• WHAT IS REQUIRED: One part of the entries below is wanted: the lines from the one containing "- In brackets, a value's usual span" through the one containing "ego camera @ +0". Write those out exactly and nothing else.

-- INFORMATION GIVEN follows --

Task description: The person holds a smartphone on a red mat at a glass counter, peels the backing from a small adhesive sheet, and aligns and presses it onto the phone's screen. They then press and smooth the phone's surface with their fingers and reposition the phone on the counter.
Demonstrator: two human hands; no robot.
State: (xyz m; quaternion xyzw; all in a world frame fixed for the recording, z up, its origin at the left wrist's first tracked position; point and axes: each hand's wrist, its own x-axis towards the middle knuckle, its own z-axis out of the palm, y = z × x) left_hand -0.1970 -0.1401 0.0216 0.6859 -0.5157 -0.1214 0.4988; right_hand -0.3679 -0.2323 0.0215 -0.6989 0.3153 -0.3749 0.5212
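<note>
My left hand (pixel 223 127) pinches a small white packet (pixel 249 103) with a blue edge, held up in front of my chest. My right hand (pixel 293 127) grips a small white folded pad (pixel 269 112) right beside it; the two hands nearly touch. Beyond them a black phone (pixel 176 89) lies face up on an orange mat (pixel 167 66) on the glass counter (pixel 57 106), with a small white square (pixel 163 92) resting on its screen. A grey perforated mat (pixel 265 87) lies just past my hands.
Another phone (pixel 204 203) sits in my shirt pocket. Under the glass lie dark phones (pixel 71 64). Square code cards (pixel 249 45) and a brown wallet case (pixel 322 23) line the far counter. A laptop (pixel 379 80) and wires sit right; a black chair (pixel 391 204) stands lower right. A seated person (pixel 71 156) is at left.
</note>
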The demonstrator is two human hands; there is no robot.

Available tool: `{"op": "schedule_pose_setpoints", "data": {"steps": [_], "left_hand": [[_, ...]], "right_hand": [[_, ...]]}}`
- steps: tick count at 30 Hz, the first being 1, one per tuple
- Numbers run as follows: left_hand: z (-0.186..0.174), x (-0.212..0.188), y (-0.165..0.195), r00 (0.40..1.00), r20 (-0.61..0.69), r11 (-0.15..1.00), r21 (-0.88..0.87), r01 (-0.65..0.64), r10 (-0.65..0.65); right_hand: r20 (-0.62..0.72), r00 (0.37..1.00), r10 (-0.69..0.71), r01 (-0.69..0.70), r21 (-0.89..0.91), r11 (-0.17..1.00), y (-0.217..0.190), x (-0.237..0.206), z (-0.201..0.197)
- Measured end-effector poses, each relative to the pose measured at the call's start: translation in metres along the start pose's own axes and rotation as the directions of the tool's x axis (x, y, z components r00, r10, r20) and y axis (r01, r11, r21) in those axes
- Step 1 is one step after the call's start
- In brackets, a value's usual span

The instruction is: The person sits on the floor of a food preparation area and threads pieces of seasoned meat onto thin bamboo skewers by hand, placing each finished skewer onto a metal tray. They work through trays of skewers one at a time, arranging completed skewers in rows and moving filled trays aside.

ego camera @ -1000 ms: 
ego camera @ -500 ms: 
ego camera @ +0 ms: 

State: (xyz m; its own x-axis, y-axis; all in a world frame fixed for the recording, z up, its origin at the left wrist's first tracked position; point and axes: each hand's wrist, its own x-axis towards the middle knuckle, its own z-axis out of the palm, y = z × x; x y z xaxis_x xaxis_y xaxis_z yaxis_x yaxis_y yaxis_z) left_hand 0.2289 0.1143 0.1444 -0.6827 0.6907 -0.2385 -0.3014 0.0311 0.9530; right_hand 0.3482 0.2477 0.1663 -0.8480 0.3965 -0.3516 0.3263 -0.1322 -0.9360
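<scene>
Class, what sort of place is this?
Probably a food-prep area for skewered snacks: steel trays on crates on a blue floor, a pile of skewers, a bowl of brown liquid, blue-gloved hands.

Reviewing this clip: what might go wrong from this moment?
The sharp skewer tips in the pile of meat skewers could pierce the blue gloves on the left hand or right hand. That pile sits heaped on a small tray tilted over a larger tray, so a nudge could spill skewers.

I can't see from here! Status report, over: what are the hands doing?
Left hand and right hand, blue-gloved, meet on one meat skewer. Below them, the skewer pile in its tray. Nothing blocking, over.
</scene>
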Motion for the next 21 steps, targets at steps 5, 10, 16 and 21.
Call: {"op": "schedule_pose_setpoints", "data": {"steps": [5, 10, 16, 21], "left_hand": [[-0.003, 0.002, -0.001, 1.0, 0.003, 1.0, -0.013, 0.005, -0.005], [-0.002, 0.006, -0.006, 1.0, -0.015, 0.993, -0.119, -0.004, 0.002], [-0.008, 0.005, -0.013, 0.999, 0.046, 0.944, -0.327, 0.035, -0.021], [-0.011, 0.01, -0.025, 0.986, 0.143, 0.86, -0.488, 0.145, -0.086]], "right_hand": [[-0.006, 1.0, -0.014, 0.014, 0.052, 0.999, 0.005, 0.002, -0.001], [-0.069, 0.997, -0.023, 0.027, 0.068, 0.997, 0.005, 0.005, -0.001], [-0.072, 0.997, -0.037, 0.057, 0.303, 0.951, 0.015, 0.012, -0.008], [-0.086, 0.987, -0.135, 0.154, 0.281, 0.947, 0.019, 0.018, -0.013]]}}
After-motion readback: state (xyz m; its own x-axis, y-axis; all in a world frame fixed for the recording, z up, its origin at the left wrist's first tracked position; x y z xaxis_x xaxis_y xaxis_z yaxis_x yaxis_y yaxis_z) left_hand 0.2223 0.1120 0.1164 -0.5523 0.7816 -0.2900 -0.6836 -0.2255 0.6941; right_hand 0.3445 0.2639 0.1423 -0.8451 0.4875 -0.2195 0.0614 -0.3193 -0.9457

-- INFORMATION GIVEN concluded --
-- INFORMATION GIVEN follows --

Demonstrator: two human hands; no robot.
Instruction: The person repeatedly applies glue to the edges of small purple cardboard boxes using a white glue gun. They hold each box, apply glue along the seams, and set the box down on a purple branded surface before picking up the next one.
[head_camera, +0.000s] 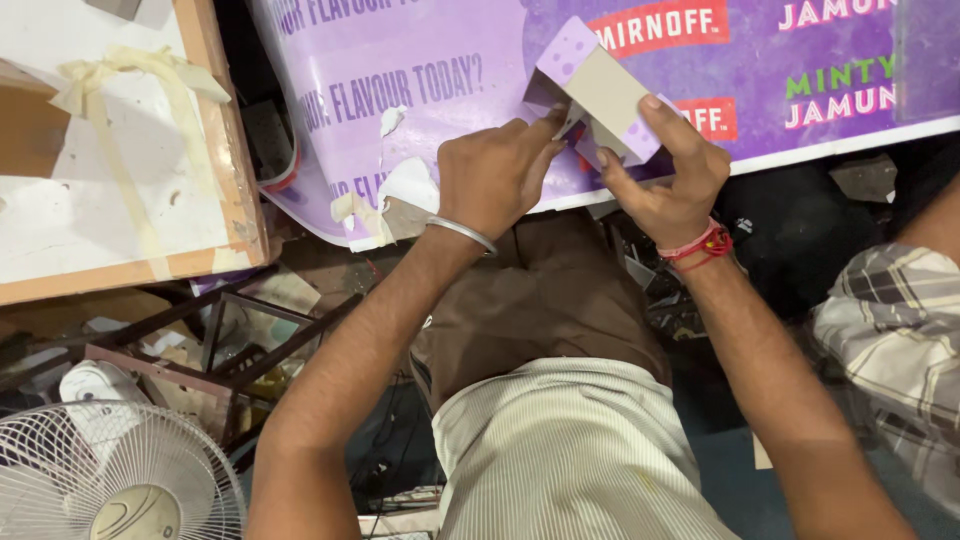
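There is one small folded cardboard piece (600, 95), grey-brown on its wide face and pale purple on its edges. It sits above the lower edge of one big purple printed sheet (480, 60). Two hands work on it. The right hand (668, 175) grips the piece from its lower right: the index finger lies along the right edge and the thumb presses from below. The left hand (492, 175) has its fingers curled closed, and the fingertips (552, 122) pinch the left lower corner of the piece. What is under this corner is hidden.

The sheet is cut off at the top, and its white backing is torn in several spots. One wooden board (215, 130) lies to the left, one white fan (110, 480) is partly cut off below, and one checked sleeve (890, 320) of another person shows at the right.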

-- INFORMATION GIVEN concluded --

• YOUR SOLUTION:
- In brackets, a value's usual span

The instruction is: The person sits on the floor of a food preparation area and threads pieces of seasoned meat onto thin bamboo skewers by hand, placing each finished skewer onto a metal tray. They work through trays of skewers one at a time, arranging completed skewers in rows and moving filled trays aside.

ego camera @ -1000 ms: 
ego camera @ -500 ms: 
ego camera @ +0 ms: 

No further output remains for this exercise.